Host/Target prebuilts

For Linux or Darwin:

$ python checkbuild.py --no-package

For Windows, from Linux:

$ python checkbuild.py --system windows

checkbuild.py also accepts a variety of other options to speed up local builds, namely --arch and --module.

Packaging

The simplest way to package an NDK on Linux is to just omit the --no-package flag when running checkbuild.py. This will take a little longer though, so it may not be desired for day to day development.

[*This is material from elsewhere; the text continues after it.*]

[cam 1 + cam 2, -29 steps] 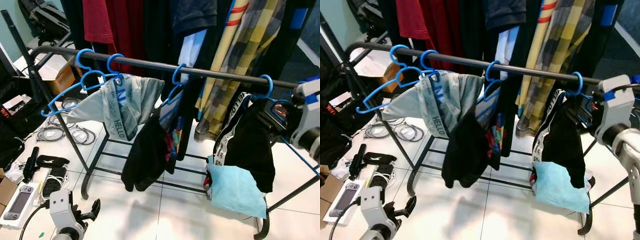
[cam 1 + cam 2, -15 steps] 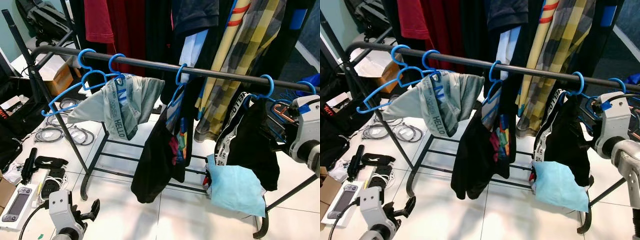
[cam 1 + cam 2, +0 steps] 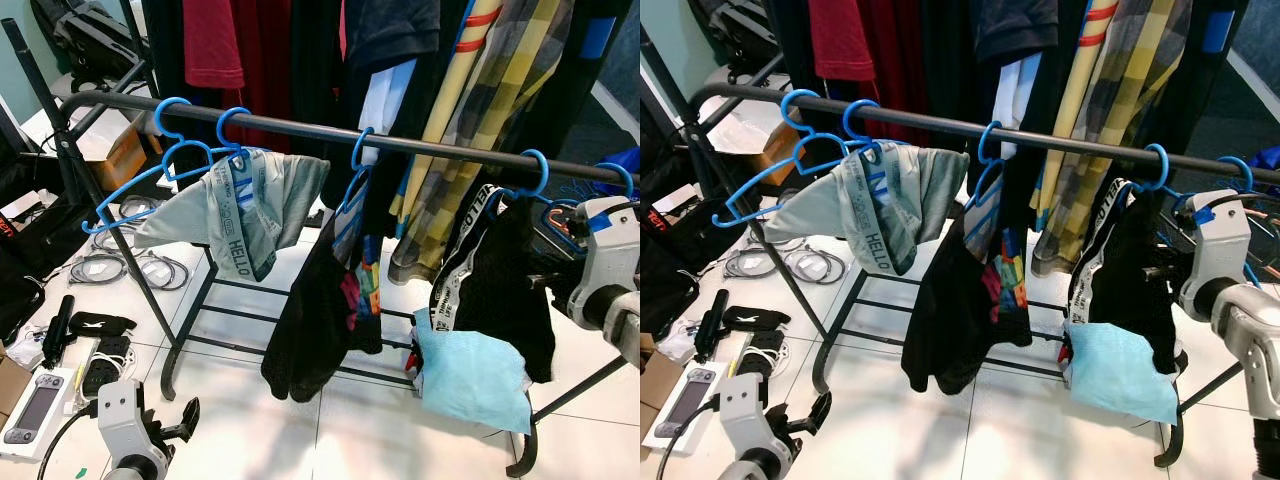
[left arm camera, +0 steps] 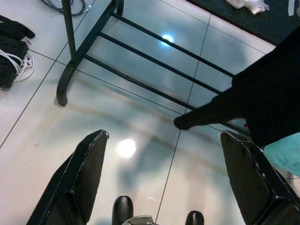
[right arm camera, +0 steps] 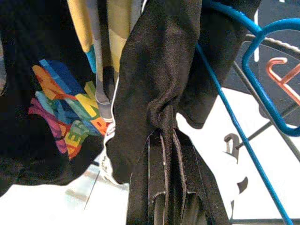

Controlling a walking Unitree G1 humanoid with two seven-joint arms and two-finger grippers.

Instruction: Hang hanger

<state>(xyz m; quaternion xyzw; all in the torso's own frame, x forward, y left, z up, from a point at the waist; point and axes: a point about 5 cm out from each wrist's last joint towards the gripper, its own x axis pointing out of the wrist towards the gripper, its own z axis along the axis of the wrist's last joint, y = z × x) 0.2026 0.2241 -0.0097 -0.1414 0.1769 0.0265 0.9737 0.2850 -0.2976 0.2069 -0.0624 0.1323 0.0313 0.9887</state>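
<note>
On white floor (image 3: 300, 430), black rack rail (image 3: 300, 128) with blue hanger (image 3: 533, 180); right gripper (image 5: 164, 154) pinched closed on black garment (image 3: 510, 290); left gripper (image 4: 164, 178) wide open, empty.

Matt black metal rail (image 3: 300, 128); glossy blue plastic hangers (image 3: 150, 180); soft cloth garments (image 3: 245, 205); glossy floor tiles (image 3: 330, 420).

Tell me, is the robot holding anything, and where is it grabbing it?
Yes. The right gripper is pinching a fold of the black garment hanging from a blue hanger. The left gripper is open and holds nothing.
</note>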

If you need to re-run just the packaging step without going through a build, packaging is handled by build/tools/package.py.

Testing

Running the NDK tests requires a complete NDK package (see previous steps). From the NDK source directory (not the extracted package):

$ NDK=/path/to/extracted/ndk python tests/run-all.py --abi $ABI_TO_TEST

To run the tests with Clang, use the option --toolchain clang.

The full test suite includes tests which run on a device or emulator, so you’ll need to have adb in your path and ANDROID_SERIAL set if more than one device/emulator is connected. If you do not have a device capable of running the tests, you can run just the build or awk test suites with the --suite flag.

The libc++ tests are not currently integrated into the main NDK tests. To run the libc++ tests:

$ NDK=/path/to/extracted/ndk sources/cxx-stl/llvm-libc++/llvm/ndk-test.sh $ABI

Note that these tests are far from failure free (especially on 32-bit ARM). In general, most of these tests are locale related and fail because we don’t support anything beyond the C locale. The ARM32 specific failures are because the libgcc unwinder does not get along with the LLVM unwinder. The test config file ($NDK/sources/cxx-stl/llvm-libc++/libcxx/test/libcxx/ndk/test/config.py) can be modified to use -lc++_static before -lgcc and the tests will then work on ARM (but will take considerably longer to run).

Yes, this does mean that exception handling will often fail when using c++_shared on ARM32. We should fix this ASAP, but this actually is not a regression from r10e.